Here’s my GHASH implemenation in Python3.
import struct
from Crypto.Cipher import AES
from Crypto.Util.number import long_to_bytes, bytes_to_long
# The code shown above...
from galois import *
# GF(2^128)
# p = x^128+x^7+x^2+x+1
def convert_to_field_element(a):
p = 340282366920938463463374607431768211591
if deg(a) >= deg(p):
return a^p
else:
return a
class GHASH():
def __init__(self, K, nonce, CT, AD=None):
self.K = K
self.nonce = nonce
self.CT = CT
self.AD = AD
# MAC secret
self.H = convert_to_field_element(bytes_to_long(self.E_K(b'\x00'*AES.block_size)))
# Calculate Length block
AD_len = 0 if AD==None else len(AD)
len_block = struct.pack('<Q', AD_len*8)+struct.pack('<Q', len(CT)*8)
# Pad CT and AD :-)
self.pad()
# Concatenate stuff
self.data = self.CT+len_block if self.AD == None else self.AD+self.CT+len_block
def E_K(self, data):
cipher = AES.new(self.K)
return cipher.encrypt(data)
def pad(self):
if len(self.CT) % AES.block_size != 0:
self.CT = self.CT+b'\x00'*(AES.block_size-(len(self.CT) % AES.block_size))
if self.AD != None:
if len(self.AD) % AES.block_size != 0:
self.AD = self.AD+b'\x00'*(AES.block_size-(len(self.AD) % AES.block_size))
def round(self):
g = 0
for b in self.data:
b = convert_to_field_element(bytes_to_long(b))
g ^= b
g = gf_mul(g,self.H,340282366920938463463374607431768211591)
return g
def derive(self):
# Calculate the rounds
g = self.round()
# Mask tag
s = bytes_to_long(self.E_K(self.nonce+struct.pack('<i',4)))
self.tag = g^s
return self.tag
Tag structure
Basically what the tag looks like is this (MS is MAC secret):
tag = (((((block1*MS)+block2)*MS)+len)*MS)+mask
Which becomes
tag = block1*MS^3+block2*MS^2+len*MS+mask
Vulnerability
Now we know how the tag is calculated. Say that we accidentally repeat a nonce using the same AES key. What could possibly go wrong? Well, let’s look at it.
tag1 = b1*MS^3+b2*MS^2+len1*MS+mask
tag2 = d1*MS^3+d2*MS^2+len2*MS+mask
What do they have in common? MS, of course, since it’s AES(key, ‘\x00’*block_length). What else?
The mask!
Since we work in GF(2^k) where addition and subtraction is the same, we can add the two tags together to remove the mask.
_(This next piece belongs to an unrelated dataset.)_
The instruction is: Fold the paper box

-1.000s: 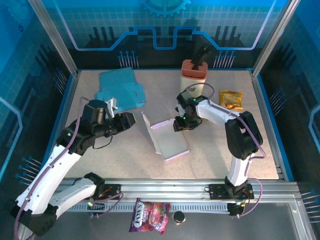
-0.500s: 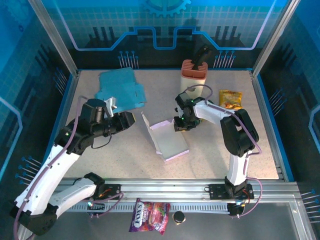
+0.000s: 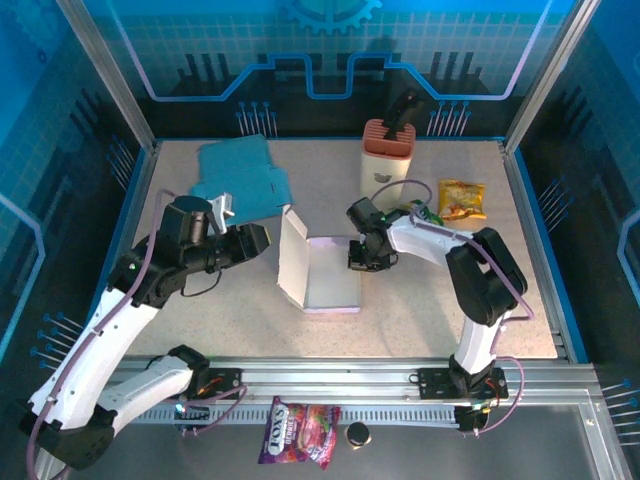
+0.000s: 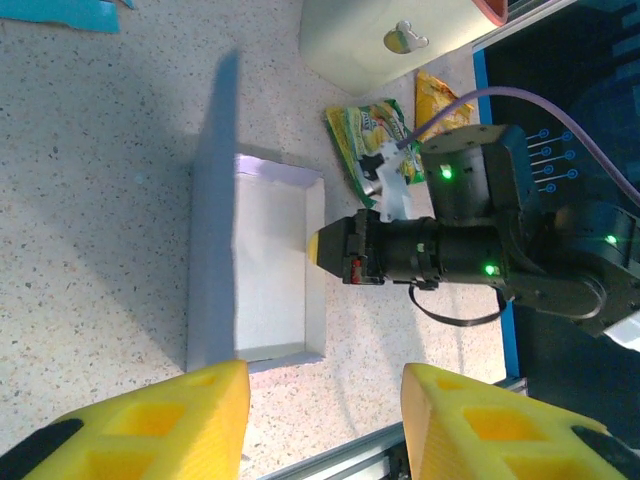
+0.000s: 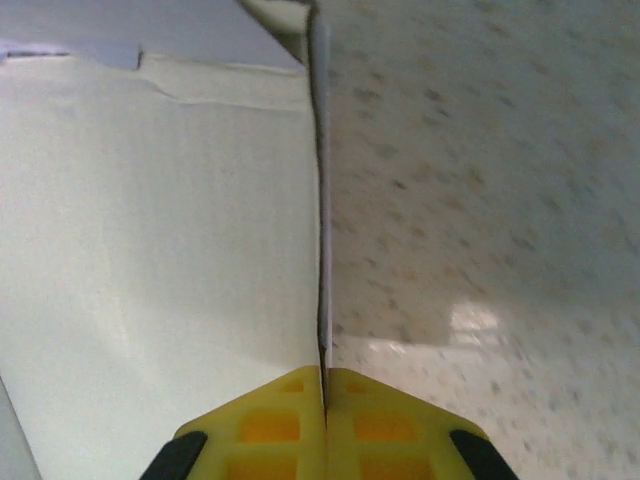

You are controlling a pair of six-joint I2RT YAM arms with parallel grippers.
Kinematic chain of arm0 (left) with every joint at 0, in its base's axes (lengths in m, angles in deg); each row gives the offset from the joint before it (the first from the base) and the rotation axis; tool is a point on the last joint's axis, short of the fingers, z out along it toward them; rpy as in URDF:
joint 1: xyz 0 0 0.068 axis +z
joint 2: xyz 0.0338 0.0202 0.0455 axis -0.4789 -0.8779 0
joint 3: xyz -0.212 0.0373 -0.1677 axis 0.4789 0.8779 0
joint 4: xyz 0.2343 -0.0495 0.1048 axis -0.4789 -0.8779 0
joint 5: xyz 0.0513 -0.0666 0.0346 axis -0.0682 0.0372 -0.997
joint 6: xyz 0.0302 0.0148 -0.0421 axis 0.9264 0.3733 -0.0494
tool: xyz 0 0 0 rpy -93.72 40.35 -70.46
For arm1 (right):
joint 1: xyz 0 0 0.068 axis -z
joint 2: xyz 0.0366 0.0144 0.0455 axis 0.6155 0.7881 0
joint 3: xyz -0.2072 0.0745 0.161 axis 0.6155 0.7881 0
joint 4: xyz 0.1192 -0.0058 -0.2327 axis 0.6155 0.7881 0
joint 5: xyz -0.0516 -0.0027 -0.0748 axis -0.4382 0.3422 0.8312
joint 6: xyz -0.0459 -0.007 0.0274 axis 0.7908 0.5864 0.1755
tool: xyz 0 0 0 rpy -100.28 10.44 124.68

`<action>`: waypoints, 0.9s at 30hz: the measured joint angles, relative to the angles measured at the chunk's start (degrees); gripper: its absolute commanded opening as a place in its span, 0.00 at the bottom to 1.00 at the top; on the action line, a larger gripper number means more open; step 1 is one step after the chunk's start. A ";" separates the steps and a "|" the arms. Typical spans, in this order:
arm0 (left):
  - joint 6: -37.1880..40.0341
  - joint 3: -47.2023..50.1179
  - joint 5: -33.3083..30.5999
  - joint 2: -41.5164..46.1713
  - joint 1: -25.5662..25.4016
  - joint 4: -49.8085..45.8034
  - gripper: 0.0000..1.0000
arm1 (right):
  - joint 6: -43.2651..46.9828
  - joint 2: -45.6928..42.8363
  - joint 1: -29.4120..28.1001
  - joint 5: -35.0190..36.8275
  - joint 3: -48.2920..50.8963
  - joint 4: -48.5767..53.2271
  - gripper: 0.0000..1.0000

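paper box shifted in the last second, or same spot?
Yes. The paper box has swung from skewed to square with the front rail and slid left, toward the blue cardboard. The right gripper pinches its right wall.

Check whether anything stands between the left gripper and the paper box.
Nothing visible does. The left gripper hangs open just left of the paper box, with bare table between them. The right gripper is shut on the box's right wall, on the opposite side. The blue sheet lies farther back, off that line.
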 measured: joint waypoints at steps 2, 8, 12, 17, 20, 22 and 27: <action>0.09 0.00 0.04 0.11 0.02 -0.24 0.44 | -5.70 -3.34 -0.52 1.57 3.21 -0.74 0.00; 0.22 0.00 0.48 1.01 0.02 -0.90 0.43 | -25.90 -10.36 -5.40 8.17 6.62 -0.37 0.00; 1.05 0.02 0.83 1.75 0.02 -1.49 0.43 | -41.00 -10.97 -11.17 12.35 6.60 0.92 0.00; 1.27 0.92 1.09 3.02 0.02 -1.68 0.43 | -61.24 -10.21 -19.15 16.28 6.21 4.48 0.00; 1.27 2.10 1.84 3.63 0.00 -1.66 0.43 | -66.97 -9.01 -21.99 17.14 6.23 4.76 0.00; 1.27 3.08 2.40 3.89 0.00 -1.66 0.43 | -69.11 -7.91 -22.97 16.83 6.23 4.76 0.00; 1.49 5.95 3.56 3.96 -0.09 -1.44 0.43 | -71.89 -3.87 -24.90 15.52 5.88 4.50 0.00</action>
tag1+2 = (b1^d1)*MS^3+(b2^d2)*MS^2+(len1^len2)*MS
The validation of the tag is that we plug in the mac secret into the polynomial and check if the result equals zero. So the mac secret is a root to tag.
tag = f(MS) = 0
The attack is then to factor the polynomial tag1+2 to find the mac secret. If we find the MAC secret, we can fake the authentication tags for all ciphertexts under the same AES key.